Having both a 112 mpge pure EV and an Insight, I can state without doubt that the scheduled maintenance on my EV is much less expensive than on my Insight. I'm not aware of any pure EV that is more expensive to maintain than an Insight or any other vehicle with an ICE.

It's too early to tell how repair costs compare, but with many fewer mechanical parts in the drive train, my EV should be very reliable. As with the Insight, the biggest repair cost would be the battery pack. Even though battery pack costs are declining, the larger battery pack of my EV will always cost more to replace than my Insight battery pack. However, I won't have to pay to replace my EV battery pack for at least 8 years whereas I might have to replace my Insight battery pack at any time. My EV won't have any of the repair costs associated with an ICE, transmission, clutch, exhaust system, catalytic converter, etc., etc.

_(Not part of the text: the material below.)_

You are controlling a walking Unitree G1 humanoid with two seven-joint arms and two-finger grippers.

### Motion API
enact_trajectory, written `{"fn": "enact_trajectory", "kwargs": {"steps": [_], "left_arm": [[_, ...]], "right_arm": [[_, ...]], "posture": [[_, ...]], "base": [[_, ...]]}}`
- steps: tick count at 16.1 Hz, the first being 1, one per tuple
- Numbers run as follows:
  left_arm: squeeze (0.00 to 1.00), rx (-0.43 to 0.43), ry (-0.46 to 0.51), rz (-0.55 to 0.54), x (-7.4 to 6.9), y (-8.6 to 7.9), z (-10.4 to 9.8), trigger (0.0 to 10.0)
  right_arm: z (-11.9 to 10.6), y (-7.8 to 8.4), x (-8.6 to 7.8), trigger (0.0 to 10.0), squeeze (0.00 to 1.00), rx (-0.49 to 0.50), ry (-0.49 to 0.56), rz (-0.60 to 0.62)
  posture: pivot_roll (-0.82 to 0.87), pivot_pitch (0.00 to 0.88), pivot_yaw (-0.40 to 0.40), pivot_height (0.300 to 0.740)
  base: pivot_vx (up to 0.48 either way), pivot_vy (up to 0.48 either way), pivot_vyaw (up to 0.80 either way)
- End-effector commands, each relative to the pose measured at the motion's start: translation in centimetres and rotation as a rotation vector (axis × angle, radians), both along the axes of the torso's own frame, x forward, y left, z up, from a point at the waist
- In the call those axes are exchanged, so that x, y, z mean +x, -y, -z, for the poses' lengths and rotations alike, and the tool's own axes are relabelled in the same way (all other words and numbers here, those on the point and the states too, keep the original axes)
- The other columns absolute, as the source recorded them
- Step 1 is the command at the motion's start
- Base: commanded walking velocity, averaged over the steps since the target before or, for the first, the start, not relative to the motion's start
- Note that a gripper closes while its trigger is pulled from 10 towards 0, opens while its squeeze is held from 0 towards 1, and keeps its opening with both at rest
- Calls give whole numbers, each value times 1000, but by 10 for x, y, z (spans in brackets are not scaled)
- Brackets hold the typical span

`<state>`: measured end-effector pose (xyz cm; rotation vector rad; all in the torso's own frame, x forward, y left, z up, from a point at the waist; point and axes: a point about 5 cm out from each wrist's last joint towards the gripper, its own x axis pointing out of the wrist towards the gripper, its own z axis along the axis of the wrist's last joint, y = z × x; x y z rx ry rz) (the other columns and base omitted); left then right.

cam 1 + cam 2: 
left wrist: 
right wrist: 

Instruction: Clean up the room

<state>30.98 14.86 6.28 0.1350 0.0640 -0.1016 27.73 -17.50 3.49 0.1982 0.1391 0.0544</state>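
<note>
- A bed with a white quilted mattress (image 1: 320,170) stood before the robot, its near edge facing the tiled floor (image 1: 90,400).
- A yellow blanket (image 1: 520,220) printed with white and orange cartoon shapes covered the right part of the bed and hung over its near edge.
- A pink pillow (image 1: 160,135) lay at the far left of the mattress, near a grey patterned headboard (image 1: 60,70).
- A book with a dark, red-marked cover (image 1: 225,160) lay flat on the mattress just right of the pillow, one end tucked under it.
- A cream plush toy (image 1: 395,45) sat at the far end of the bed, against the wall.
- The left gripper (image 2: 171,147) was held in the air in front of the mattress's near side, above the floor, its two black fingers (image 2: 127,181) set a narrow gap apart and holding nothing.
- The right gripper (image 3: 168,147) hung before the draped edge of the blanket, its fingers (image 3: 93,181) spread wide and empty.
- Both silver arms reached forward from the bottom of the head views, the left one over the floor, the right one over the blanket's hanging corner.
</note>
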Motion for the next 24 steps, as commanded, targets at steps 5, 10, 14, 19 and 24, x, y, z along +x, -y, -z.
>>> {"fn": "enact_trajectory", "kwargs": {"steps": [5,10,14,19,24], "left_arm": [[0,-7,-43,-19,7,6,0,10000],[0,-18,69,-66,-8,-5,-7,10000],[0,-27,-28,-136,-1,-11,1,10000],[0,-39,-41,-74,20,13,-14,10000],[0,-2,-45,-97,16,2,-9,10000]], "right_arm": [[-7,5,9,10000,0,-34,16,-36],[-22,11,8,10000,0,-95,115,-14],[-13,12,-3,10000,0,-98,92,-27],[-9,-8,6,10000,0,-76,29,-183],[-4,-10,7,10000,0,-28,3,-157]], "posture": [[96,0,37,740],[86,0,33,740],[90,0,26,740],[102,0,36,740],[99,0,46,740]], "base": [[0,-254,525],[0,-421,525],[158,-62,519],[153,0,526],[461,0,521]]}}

In terms of fuel costs, my Insight, even if it didn't have MIMA, compares well with my EV if both were in Honolulu where gasoline costs are high but electricity costs are even higher, unless I had solar panels to charge my EV. However, the many free public charging stations means that I haven't paid a cent to fuel my EV which makes it a winner hands down :) but free public charging probably won't last forever. If both were in Sweden where my Insight is, the high cost of gasoline and low cost of hydroelectric- and wind-generated electricity would favor my EV.

The current high initial EV cost would mean that it would probably be more expensive to drive than my 13-year-old Insight if the purchase prices of both were amortized into the operating costs.

So outright comparisons are difficult to make in general, but I think your assessment of new EV's is seriously flawed.